At Look AHEAD baseline, a number of risk factors for cognitive deficits were measured by certified staff and, self-reported characteristics and conditions were obtained using standardized questionnaires. The Short Form-36 Health Survey (SF-36) assessed health-related quality of life (26). Scores more than or equal to 11 on the Beck Depression Inventory (27) marked symptoms of mild-to-moderate depression. Blood pressure was measured using a Dinamap Monitor Pro100 automated device. A maximal graded exercise test was administered (28). Fitness was measured as the estimated metabolic equivalents: 4 metabolic equivalents approximates walking on flat ground at just under 4 miles per hour. Fasting blood specimens were analyzed centrally using standardized laboratory procedures. Weight was measured annually using a digital scale by certified, masked staff.

Statistical Analysis

Each cognitive test subscale was converted to z scores by dividing its difference from the mean by the cohort’s standard deviation and ordered, so that positive scores reflected better performance. A 5% winsorization was first applied to limit the effect of extremes: scores less than 5th percentile or more than 95th percentile were replaced with the 5th and 95th percentiles of the distribution. Global cognition was based on the total 3MS score. Verbal fluency was the based on the 3MS four-legged animals item. Immediate and delayed verbal memory scores were calculated from the RAVLT and averaged. Attention was based on TMT-A times. Executive function—set shifting was based on the TMT-B times and executive function—response inhibition was based on the SCWT interference score: Composite executive function was formed by averaging scores from these two tests. Processing speed was based on the DSC test score.
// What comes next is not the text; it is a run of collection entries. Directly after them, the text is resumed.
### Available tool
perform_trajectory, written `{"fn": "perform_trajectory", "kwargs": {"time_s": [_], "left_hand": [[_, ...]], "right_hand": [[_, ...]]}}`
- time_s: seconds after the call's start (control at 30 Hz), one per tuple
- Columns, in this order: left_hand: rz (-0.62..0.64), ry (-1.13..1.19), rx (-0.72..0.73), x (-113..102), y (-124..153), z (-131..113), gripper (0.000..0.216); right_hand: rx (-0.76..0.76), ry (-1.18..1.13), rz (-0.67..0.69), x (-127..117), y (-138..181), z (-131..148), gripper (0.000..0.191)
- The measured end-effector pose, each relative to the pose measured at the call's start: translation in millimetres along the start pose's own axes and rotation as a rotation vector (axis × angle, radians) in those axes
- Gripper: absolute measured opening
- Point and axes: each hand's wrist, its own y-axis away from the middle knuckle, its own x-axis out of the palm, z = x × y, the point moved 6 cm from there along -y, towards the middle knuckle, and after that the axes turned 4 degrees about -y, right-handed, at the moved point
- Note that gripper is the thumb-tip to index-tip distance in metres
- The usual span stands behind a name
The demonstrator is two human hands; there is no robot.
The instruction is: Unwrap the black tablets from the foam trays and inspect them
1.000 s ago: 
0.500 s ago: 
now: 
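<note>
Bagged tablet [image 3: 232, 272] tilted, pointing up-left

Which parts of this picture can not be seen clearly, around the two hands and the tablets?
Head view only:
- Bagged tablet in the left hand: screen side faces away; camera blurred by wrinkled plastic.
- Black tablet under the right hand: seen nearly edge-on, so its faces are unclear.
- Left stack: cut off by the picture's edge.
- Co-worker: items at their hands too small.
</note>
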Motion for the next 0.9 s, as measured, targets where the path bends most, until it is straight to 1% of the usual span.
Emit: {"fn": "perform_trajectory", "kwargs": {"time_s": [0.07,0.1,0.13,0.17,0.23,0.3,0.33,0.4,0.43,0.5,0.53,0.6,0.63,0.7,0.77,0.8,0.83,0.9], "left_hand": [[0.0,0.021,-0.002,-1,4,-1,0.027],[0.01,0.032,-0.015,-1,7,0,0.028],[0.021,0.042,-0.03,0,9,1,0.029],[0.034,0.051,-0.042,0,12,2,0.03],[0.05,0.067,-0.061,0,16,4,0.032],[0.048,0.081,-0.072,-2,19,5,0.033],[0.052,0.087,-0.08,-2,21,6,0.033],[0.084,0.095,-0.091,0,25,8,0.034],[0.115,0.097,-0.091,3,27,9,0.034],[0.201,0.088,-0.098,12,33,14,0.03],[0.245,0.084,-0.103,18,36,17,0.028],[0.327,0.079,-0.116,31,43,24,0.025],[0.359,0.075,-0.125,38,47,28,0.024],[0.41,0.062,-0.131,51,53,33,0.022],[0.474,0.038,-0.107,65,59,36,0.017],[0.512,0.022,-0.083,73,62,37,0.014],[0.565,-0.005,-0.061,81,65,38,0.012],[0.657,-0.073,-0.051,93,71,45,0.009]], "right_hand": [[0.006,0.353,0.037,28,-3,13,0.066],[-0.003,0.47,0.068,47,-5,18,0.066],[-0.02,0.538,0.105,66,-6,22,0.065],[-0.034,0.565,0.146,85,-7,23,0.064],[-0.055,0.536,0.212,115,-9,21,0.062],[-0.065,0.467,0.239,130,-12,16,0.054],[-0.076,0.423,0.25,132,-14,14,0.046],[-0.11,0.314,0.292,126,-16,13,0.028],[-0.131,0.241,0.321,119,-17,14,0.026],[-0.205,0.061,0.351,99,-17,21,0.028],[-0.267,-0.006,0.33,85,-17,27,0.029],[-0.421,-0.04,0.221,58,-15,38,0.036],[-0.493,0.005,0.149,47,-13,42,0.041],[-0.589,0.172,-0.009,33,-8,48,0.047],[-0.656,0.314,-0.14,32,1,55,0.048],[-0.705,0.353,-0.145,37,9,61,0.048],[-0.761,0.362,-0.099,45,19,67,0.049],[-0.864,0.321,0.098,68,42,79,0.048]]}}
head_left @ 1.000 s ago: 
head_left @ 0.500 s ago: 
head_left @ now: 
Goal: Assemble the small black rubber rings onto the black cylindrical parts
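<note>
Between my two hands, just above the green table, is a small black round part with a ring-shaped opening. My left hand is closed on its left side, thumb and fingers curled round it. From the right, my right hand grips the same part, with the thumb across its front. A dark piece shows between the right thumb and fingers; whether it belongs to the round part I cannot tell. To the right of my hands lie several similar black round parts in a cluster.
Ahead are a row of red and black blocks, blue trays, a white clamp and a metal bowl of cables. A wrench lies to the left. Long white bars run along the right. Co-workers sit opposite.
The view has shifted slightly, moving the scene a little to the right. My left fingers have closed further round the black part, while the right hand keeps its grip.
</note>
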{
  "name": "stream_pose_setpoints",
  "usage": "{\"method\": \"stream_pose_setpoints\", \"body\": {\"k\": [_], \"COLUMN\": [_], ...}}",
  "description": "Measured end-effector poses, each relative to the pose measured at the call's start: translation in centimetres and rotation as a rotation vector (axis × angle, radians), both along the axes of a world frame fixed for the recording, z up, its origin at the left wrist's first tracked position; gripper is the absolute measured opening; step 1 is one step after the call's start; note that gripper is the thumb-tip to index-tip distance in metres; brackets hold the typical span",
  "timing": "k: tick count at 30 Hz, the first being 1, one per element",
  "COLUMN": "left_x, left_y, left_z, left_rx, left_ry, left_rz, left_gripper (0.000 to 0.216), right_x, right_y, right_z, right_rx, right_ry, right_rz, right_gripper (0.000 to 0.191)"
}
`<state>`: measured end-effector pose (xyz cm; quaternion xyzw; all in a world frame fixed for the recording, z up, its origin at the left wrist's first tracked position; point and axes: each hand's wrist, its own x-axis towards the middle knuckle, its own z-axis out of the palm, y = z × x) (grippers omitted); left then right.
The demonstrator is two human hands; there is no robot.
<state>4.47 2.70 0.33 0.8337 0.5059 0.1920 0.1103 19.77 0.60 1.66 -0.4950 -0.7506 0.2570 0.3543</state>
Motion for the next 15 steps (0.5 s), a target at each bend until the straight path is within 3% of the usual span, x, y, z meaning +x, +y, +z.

Composite cognitive function was formed by averaging standardized scores for each tests and re-normalizing it to have unit standard deviation.

Analyses of covariance, with varying levels of covariate adjustment, were used to compare mean values between intervention groups. Tests of interaction were used to contrast prespecified subgroups based on gender and age and BMI at enrollment. Inverse probability weighting was used to assess the sensitivity of findings with respect to attrition that occurred between the initial randomization and time of cognitive data collection used in analyses (29).

Results

The four clinics had originally enrolled 1,331 participants into Look AHEAD. When M&M enrollment began, 22 had previously withdrawn, 65 had died, and 12 had follow-up curtailed other reasons, leaving 1,232 potential recruits. Of these, 1,092 (89%) consented to enroll in M&M, of which 1,081 (99%) were seen either at the clinic or assessed by telephone. We analyzed data from the 978 participants assessed at the clinic, 73% of the original Look AHEAD enrollees and 90% of those assessed by M&M. We examined whether rates of non-enrollment between intervention groups varied according to the Table 1 baseline risk factors for cognitive impairment: No interaction tests reached statistical significance (ie, all p > .05). We also assessed whether the balance afforded by the original randomization extended to this 73% subset (Table 1). The distribution of all risk factors was balanced between intervention groups (Table 1), except that DSE participants were slightly less likely to have elevated Beck Depression Inventory scores.

Table 1.

Characteristics at the Time of Enrollment Into the Look AHEAD (Action for Health in Diabetes) Trial of Participants From the Look AHEAD Movement and Memory Study Included in This Report: Frequency (%) or Mean (SD)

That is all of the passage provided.